### Dataset content
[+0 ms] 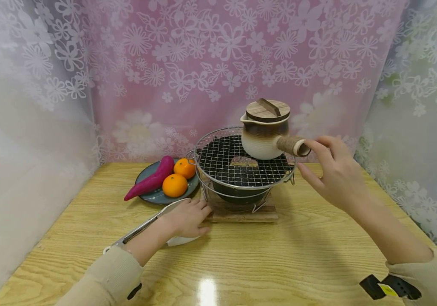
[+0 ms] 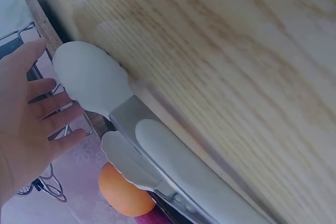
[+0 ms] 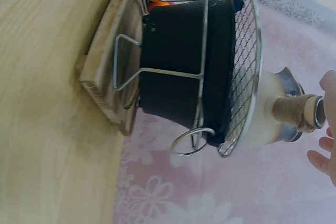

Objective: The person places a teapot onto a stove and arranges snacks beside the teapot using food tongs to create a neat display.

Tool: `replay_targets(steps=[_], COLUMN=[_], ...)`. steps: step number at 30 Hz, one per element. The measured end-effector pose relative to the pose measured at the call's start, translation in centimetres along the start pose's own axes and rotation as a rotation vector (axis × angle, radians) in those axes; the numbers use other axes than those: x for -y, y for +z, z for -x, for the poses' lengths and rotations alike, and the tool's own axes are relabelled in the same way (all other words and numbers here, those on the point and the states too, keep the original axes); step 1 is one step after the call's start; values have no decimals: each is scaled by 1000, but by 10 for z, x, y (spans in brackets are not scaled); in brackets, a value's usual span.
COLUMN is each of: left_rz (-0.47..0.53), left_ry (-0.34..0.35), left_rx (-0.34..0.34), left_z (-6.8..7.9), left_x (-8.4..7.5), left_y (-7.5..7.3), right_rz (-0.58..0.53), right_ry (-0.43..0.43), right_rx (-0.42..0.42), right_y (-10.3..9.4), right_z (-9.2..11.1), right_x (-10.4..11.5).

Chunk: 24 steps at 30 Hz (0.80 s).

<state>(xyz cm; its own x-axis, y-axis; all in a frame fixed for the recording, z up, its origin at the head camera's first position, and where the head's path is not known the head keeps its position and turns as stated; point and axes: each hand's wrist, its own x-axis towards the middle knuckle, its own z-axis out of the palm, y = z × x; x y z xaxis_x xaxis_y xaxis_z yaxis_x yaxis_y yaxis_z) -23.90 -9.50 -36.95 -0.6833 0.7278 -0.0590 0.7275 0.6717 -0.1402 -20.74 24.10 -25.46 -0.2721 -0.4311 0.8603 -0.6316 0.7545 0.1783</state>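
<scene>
A teapot with a wooden lid and a twine-wrapped side handle stands on the round wire grill. My right hand is at the open end of that handle, index fingertip right at its rim and the other fingers apart from it. In the left wrist view, metal tongs with white scalloped tips lie on the table beside my left hand, whose fingers are spread. The head view shows my left hand over the tongs, covering their middle, close to the grill's wooden board.
A black brazier in a wire frame bears the grill. Left of it, a dark blue plate holds a purple sweet potato and two oranges. Floral curtains enclose the wooden table at the back and sides.
</scene>
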Motion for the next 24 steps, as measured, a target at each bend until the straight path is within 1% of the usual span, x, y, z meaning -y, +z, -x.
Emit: replay_targets(steps=[4, 8, 11, 14, 18, 21, 24], left_rz=[-17, -71, -81, -58, 1, 49, 81], left_ry=[-9, -9, -13, -12, -32, -77, -118], left_rx=[-26, -100, -146, -181, -200, -168, -126], left_z=[3, 7, 10, 12, 15, 19, 24], left_x=[1, 5, 9, 14, 18, 20, 23], left_y=[0, 0, -1, -3, -8, -11, -10], right_rz=[-8, -12, -1, -17, -83, -120, -138], right_ry=[-3, -28, -71, -114, -129, -127, -127], right_rx=[-54, -119, -117, -45, 96, 184, 233], right_y=[-1, -2, -2, 0, 8, 15, 24], right_z=[13, 26, 34, 42, 55, 65, 73], right_x=[0, 3, 5, 6, 10, 14, 19])
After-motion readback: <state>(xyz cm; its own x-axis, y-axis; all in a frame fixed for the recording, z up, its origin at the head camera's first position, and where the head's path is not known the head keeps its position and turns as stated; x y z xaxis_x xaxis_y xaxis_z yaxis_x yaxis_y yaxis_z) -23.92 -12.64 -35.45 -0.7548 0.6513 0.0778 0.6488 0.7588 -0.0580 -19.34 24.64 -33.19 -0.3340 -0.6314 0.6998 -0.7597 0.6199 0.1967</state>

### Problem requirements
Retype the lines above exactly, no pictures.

### Answer section
[+0 ms] 
[+0 ms] 
[+0 ms] 

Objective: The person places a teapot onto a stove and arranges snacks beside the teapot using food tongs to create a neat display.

Tool: `replay_targets(steps=[_], COLUMN=[_], ...)`. steps: step number at 30 Hz, one per element. The measured end-effector pose relative to the pose measured at the call's start, translation in centimetres along the start pose's own axes and rotation as a rotation vector (axis × angle, radians) in those axes; the numbers use other axes than those: x for -y, y for +z, z for -x, for the poses' lengths and rotations alike, and the tool's own axes are relabelled in the same way (all other words and numbers here, those on the point and the states too, keep the original axes); step 1 is one step after the call's start; values have no decimals: each is scaled by 1000, but by 10 for z, x, y (spans in brackets are not scaled); in brackets, a value's usual span.
COLUMN is each of: left_rz (-0.47..0.53), left_ry (-0.34..0.35), left_rx (-0.34..0.34), left_z (-6.8..7.9), left_x (-8.4..7.5), left_y (-7.5..7.3), right_rz (-0.58..0.53), right_ry (-0.43..0.43), right_rx (-0.42..0.42), right_y (-10.3..9.4), right_z (-9.2..11.1), right_x (-10.4..11.5).

Chunk: 24 steps at 30 Hz (0.80 s).

<state>(xyz cm; its own x-axis, y-axis; all in a frame fixed for the recording, z up, its origin at the head camera's first position, and where the head's path is not known the head keeps its position and turns as stated; point and axes: each hand's wrist, its own x-axis towards the middle knuckle, its own z-axis out of the palm, y = z × x; x y z xaxis_x xaxis_y xaxis_z yaxis_x yaxis_y yaxis_z) -23.90 -9.50 -36.95 -0.6833 0.7278 -0.0590 0.7275 0.6717 -0.1402 -20.74 24.10 -25.46 -0.2721 -0.4311 0.8603 -0.6316 0.7545 0.1783</state>
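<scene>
A teapot with a wooden lid and a twine-wrapped side handle stands on the round wire grill. My right hand is at the open end of that handle, index fingertip right at its rim and the other fingers apart from it. In the left wrist view, metal tongs with white scalloped tips lie on the table beside my left hand, whose fingers are spread. The head view shows my left hand over the tongs, covering their middle, close to the grill's wooden board.
A black brazier in a wire frame bears the grill. Left of it, a dark blue plate holds a purple sweet potato and two oranges. Floral curtains enclose the wooden table at the back and sides.
</scene>
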Motion for the next 24 steps, as measured, a target at each bend until the straight path is within 1% of the usual span, x, y, z meaning -y, +z, -x.
Emit: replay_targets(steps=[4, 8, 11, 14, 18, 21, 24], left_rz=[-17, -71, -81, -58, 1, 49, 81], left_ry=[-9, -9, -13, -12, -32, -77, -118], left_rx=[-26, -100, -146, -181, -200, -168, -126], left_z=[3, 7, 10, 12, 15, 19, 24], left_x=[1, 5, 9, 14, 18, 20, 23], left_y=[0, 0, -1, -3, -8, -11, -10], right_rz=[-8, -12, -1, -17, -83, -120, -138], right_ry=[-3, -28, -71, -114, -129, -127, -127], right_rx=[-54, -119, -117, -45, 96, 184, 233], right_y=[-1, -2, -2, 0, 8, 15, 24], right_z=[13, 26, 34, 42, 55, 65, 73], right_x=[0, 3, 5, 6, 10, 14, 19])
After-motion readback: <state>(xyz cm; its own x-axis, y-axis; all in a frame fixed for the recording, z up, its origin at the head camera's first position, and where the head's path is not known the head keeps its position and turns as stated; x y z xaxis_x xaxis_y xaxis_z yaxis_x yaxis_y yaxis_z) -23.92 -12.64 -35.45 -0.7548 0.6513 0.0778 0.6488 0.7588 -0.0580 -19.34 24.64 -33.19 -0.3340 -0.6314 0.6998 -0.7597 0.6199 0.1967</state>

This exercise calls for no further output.